**GOAL OF THE EXERCISE:**
Reproduce every entry word for word. Drop all pictures from the copy.

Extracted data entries
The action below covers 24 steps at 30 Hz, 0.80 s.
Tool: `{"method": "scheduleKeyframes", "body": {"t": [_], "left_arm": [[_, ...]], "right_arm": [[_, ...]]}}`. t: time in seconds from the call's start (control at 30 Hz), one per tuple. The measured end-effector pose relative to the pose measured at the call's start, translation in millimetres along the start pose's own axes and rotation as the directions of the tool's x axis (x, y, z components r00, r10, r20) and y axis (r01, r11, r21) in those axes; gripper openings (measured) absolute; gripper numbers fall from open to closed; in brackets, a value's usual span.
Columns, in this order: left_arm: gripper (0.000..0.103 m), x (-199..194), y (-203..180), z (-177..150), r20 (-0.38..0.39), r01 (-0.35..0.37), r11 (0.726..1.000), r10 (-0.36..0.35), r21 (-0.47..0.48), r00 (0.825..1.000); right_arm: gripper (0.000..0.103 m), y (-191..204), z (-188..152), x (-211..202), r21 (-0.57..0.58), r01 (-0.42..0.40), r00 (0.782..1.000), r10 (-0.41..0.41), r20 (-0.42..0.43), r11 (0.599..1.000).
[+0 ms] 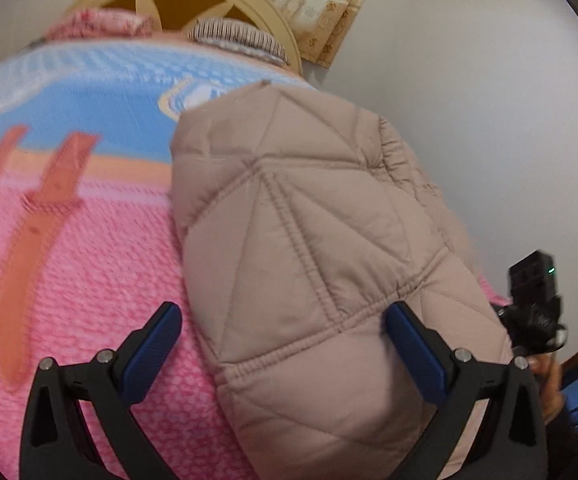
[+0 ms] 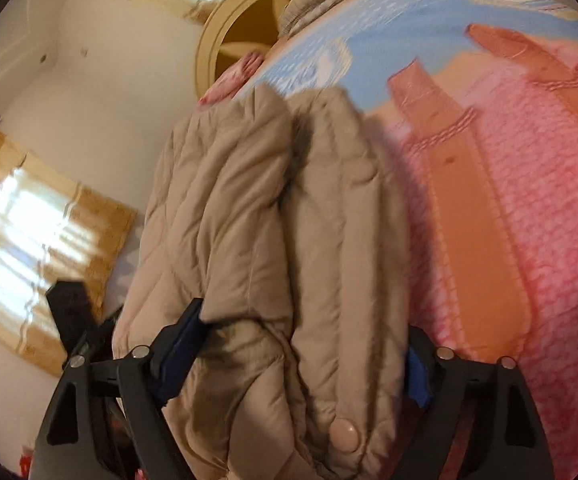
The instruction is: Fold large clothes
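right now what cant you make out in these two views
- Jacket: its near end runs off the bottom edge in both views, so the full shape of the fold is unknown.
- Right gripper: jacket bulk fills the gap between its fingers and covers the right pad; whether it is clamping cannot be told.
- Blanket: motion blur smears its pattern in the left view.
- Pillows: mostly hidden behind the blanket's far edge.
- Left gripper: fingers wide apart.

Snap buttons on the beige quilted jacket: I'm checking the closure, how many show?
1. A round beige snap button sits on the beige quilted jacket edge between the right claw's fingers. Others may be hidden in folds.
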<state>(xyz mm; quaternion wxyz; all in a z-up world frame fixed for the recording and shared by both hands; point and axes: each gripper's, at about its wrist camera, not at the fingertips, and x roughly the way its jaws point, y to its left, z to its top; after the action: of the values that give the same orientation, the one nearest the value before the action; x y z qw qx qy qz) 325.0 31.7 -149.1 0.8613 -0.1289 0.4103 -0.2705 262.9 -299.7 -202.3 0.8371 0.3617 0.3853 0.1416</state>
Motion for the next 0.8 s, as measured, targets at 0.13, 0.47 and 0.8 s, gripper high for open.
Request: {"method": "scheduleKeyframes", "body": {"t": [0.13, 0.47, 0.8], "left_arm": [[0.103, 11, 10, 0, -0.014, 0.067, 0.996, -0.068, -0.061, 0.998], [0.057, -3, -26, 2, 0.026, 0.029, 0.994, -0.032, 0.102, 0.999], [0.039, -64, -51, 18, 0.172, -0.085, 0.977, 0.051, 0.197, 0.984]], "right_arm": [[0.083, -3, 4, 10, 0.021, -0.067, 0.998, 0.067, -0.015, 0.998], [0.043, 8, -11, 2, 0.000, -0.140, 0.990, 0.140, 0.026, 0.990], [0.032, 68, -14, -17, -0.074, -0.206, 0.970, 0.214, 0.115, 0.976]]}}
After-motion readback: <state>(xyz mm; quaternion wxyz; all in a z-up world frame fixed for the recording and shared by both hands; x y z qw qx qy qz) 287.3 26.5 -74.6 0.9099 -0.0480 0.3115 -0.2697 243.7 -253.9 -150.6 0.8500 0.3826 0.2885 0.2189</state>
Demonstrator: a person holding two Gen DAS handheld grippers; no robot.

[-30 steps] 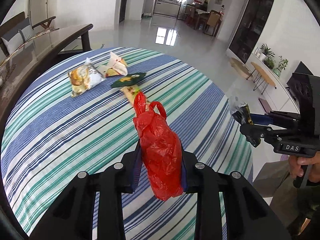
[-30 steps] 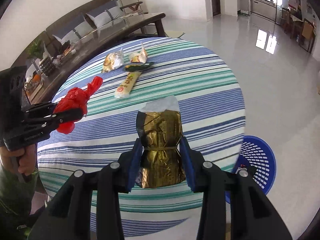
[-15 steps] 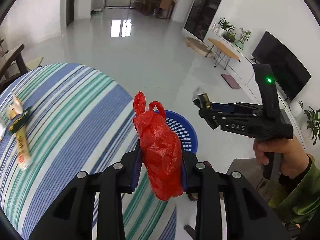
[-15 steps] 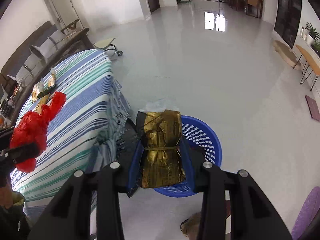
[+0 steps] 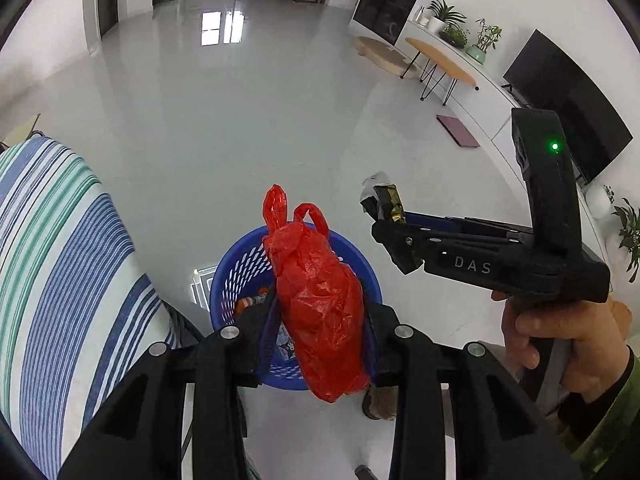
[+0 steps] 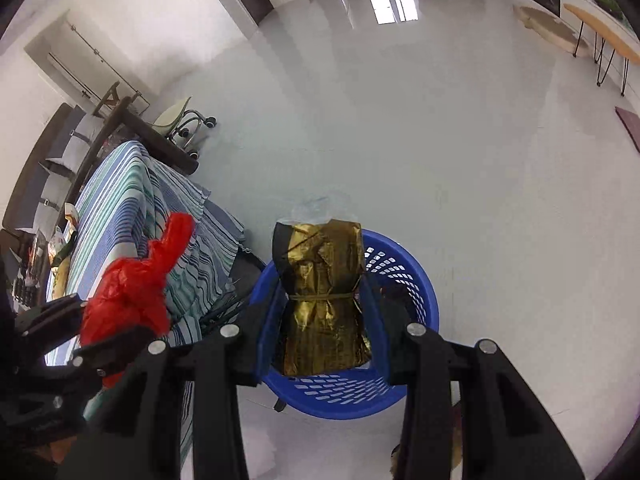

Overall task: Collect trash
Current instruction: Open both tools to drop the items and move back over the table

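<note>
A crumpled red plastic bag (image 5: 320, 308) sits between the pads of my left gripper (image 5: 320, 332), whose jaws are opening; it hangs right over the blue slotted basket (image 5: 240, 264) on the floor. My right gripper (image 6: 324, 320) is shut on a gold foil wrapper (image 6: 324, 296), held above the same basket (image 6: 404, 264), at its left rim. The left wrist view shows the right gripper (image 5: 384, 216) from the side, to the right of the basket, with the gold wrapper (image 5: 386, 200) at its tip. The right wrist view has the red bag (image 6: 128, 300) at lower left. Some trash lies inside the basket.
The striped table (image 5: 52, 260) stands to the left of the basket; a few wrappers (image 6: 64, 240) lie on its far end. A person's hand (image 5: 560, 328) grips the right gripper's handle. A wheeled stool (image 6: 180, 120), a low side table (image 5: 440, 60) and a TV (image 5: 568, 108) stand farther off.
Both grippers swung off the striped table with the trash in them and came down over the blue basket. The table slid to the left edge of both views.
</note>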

**PROBLEM SOLUTION:**
The action below covers 24 steps at 30 Hz, 0.80 s.
Tool: `{"method": "scheduleKeyframes", "body": {"t": [_], "left_arm": [[_, ...]], "right_arm": [[_, ...]]}}`. t: time in seconds from the call's start (control at 30 Hz), one per tuple. The measured end-effector pose relative to the pose measured at the call's start, translation in millimetres along the start pose's own axes and rotation as the directions of the tool's x axis (x, y, z components r00, r10, r20) and y axis (r01, r11, r21) in those axes; gripper openings (measured) absolute; gripper numbers fall from open to closed; in brackets, a value's usual span.
Columns, in this order: left_arm: gripper (0.000..0.103 m), x (-199..194), y (-203..180), z (-177..150), r20 (-0.38..0.39), r01 (-0.35..0.37), r11 (0.726..1.000), r10 (-0.36..0.35), r21 (-0.47..0.48), r00 (0.825..1.000); right_arm: gripper (0.000..0.103 m), y (-191..204), z (-188..152), x (-211..202), r21 (-0.57..0.58), r01 (-0.42..0.40), r00 (0.782..1.000), r10 (-0.41..0.41), r20 (-0.42..0.43), r11 (0.599..1.000).
[+0 ms] 
[+0 ms] 
The instruction is: Fold large clothes
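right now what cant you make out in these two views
- Jacket: its near end runs off the bottom edge in both views, so the full shape of the fold is unknown.
- Right gripper: jacket bulk fills the gap between its fingers and covers the right pad; whether it is clamping cannot be told.
- Blanket: motion blur smears its pattern in the left view.
- Pillows: mostly hidden behind the blanket's far edge.
- Left gripper: fingers wide apart.

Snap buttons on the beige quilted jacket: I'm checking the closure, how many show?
1. A round beige snap button sits on the beige quilted jacket edge between the right claw's fingers. Others may be hidden in folds.
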<state>(xyz mm; quaternion wxyz; all in a z-up world frame fixed for the recording and shared by both hands; point and axes: each gripper's, at about its wrist camera, not at the fingertips, and x roughly the way its jaws point, y to its left, z to its top; after the action: of the values that give the same orientation, the one nearest the value before the action; x y z qw qx qy qz) 325.0 31.7 -149.1 0.8613 -0.1289 0.4103 -0.2705 262.9 -299.7 -202.3 0.8371 0.3617 0.3853 0.1416</state>
Motion for the next 0.8 s, as measured, targets at 0.13, 0.47 and 0.8 s, gripper high for open.
Request: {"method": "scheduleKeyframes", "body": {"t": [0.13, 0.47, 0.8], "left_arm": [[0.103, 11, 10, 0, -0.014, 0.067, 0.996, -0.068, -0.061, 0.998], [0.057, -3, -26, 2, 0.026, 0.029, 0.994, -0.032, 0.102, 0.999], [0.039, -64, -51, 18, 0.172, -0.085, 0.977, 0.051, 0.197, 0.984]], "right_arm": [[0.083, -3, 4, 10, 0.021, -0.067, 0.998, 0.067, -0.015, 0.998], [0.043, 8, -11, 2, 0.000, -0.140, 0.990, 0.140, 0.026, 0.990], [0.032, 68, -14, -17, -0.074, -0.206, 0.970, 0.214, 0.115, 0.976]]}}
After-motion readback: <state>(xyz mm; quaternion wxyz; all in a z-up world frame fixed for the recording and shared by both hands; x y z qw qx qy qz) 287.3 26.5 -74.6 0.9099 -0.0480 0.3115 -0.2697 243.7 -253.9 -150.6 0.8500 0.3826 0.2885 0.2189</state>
Demonstrator: a person holding two Gen DAS handheld grippers; no robot.

[-30 steps] 
[-30 steps] 
[-15 steps] 
[-15 steps] 
[+0 steps] 
[+0 steps] 

Overall task: Collect trash
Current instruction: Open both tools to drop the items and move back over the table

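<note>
A crumpled red plastic bag (image 5: 320, 308) sits between the pads of my left gripper (image 5: 320, 332), whose jaws are opening; it hangs right over the blue slotted basket (image 5: 240, 264) on the floor. My right gripper (image 6: 324, 320) is shut on a gold foil wrapper (image 6: 324, 296), held above the same basket (image 6: 404, 264), at its left rim. The left wrist view shows the right gripper (image 5: 384, 216) from the side, to the right of the basket, with the gold wrapper (image 5: 386, 200) at its tip. The right wrist view has the red bag (image 6: 128, 300) at lower left. Some trash lies inside the basket.
The striped table (image 5: 52, 260) stands to the left of the basket; a few wrappers (image 6: 64, 240) lie on its far end. A person's hand (image 5: 560, 328) grips the right gripper's handle. A wheeled stool (image 6: 180, 120), a low side table (image 5: 440, 60) and a TV (image 5: 568, 108) stand farther off.
Both grippers swung off the striped table with the trash in them and came down over the blue basket. The table slid to the left edge of both views.
</note>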

Nothing further is required of this output.